▸ **Supplied entries**:
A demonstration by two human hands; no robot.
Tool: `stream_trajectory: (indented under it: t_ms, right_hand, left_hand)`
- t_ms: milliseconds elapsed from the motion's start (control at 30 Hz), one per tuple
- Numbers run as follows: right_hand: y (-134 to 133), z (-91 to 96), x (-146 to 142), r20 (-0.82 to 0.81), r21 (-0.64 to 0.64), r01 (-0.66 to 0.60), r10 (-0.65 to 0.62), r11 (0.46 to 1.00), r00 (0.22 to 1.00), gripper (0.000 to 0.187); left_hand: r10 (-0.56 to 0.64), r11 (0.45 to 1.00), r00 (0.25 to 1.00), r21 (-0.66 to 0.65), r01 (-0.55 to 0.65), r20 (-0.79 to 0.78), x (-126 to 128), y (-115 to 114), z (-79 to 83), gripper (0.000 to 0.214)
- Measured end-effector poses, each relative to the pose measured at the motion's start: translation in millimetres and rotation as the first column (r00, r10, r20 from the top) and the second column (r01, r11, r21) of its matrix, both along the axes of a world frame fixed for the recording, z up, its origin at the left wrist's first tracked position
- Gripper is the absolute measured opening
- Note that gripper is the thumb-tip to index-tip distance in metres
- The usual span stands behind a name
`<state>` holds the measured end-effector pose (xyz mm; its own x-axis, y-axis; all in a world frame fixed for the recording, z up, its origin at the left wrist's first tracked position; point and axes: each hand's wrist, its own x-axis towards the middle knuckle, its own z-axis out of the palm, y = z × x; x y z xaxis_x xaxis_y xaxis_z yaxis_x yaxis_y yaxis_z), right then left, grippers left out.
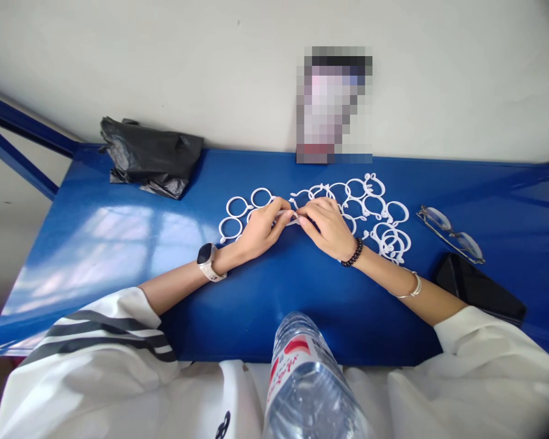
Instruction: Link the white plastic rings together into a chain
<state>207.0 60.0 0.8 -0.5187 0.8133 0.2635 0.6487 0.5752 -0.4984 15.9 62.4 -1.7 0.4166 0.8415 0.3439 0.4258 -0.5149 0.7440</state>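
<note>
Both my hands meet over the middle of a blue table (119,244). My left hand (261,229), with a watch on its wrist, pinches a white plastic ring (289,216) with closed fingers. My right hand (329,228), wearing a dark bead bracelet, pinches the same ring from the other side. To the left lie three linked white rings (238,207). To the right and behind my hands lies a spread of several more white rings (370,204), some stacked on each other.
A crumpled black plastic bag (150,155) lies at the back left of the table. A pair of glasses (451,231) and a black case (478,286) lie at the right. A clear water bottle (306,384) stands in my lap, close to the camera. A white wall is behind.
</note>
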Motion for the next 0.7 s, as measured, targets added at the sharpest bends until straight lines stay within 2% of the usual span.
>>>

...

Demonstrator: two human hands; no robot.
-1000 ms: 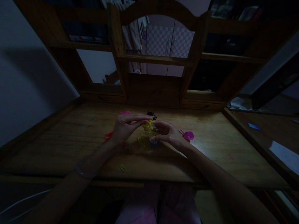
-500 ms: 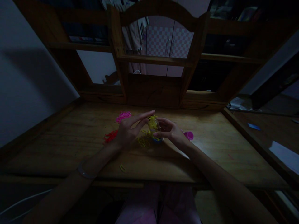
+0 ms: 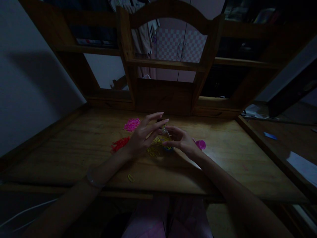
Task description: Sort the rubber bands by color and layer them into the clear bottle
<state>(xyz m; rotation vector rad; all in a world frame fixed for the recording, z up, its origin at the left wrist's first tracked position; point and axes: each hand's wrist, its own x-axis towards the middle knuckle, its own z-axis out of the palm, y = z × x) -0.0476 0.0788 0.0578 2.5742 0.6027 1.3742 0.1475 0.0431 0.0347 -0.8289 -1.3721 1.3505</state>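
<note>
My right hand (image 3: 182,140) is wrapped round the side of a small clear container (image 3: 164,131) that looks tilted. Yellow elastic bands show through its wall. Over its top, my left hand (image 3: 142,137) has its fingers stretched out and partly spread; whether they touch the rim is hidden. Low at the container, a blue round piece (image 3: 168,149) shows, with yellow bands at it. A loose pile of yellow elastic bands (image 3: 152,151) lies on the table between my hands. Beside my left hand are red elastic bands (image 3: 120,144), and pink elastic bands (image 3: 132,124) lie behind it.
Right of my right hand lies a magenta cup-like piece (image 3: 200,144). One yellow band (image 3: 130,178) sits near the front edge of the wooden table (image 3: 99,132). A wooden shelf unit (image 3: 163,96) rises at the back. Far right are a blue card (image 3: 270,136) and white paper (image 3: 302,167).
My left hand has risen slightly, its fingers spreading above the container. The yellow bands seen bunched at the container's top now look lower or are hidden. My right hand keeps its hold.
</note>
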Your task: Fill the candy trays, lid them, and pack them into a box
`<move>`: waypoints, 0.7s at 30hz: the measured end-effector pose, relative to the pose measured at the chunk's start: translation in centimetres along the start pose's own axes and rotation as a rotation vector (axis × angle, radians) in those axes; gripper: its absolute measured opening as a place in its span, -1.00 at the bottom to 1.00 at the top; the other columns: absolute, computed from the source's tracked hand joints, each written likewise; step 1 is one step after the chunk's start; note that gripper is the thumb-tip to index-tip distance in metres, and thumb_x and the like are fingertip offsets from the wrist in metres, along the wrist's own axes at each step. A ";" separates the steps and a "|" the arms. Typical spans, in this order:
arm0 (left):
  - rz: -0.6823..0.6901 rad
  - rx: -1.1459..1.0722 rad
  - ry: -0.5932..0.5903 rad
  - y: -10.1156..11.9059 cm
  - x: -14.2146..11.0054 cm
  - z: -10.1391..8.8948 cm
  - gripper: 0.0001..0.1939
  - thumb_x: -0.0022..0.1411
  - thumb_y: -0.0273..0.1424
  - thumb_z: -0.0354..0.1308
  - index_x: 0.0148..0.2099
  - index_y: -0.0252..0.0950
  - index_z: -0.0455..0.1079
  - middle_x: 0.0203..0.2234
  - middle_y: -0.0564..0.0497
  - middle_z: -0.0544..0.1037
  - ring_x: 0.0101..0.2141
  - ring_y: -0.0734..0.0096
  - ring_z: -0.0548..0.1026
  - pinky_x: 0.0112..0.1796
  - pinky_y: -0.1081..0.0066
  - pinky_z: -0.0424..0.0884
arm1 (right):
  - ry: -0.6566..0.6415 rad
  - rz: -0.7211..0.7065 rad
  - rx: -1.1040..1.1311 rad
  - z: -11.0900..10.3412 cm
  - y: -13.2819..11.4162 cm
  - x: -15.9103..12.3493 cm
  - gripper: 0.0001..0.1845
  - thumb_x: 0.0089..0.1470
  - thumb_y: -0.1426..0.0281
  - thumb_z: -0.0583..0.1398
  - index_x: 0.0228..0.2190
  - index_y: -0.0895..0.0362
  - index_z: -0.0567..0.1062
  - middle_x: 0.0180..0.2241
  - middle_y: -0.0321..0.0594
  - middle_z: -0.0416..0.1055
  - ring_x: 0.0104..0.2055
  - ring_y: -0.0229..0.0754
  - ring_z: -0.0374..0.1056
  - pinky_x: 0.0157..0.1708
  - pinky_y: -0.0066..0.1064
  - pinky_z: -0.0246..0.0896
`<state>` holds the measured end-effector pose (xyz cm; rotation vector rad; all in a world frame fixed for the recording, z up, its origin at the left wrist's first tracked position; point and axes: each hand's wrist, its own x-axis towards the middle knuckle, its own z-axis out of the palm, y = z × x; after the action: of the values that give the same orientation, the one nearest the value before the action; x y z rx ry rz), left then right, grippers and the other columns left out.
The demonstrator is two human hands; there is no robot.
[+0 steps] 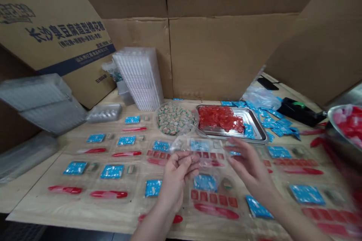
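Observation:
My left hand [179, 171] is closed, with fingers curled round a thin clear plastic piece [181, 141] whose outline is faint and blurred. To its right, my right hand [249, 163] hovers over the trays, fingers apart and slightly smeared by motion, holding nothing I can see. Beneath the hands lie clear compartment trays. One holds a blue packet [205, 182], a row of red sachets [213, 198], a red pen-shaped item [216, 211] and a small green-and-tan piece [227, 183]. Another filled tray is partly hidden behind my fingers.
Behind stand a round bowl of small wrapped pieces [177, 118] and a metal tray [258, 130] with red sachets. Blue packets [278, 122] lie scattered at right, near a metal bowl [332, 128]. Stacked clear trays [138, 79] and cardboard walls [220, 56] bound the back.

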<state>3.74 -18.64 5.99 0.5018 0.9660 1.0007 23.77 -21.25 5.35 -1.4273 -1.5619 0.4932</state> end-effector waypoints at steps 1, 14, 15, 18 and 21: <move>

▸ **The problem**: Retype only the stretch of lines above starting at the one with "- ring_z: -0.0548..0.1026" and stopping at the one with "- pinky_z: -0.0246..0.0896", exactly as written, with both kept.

▸ **Response to this exercise**:
  - ring_z: -0.0548..0.1026
  - pinky_x: 0.0112..0.1796
  - pinky_y: -0.1081..0.0066
  - pinky_z: -0.0424..0.0884
arm1 (right):
  - ry: -0.6566..0.6415 rad
  - rz: -0.7211..0.7065 rad
  - rx: -1.1040..1.1311 rad
  - z: -11.0900..10.3412 cm
  - y: -13.2819..11.4162 cm
  - x: -15.9103..12.3493 cm
  - gripper: 0.0001..0.1845
  - thumb_x: 0.0089..0.1470
  - thumb_y: -0.1426..0.0281
  - thumb_z: -0.0583..0.1398
  - index_x: 0.0228..0.2190
  - index_y: -0.0895..0.0362
  - index_z: -0.0567..0.1062
  - middle_x: 0.0180..0.2241
  - middle_y: -0.0321..0.0594
  - middle_z: -0.0416..0.1055
  - ring_x: 0.0104..0.2055
  - ring_y: -0.0229..0.0754
  - ring_z: -0.0374..0.1056
  - pinky_x: 0.0157..0.1708
  - pinky_y: -0.0066..0.1064
  - pinky_z: -0.0246..0.0896

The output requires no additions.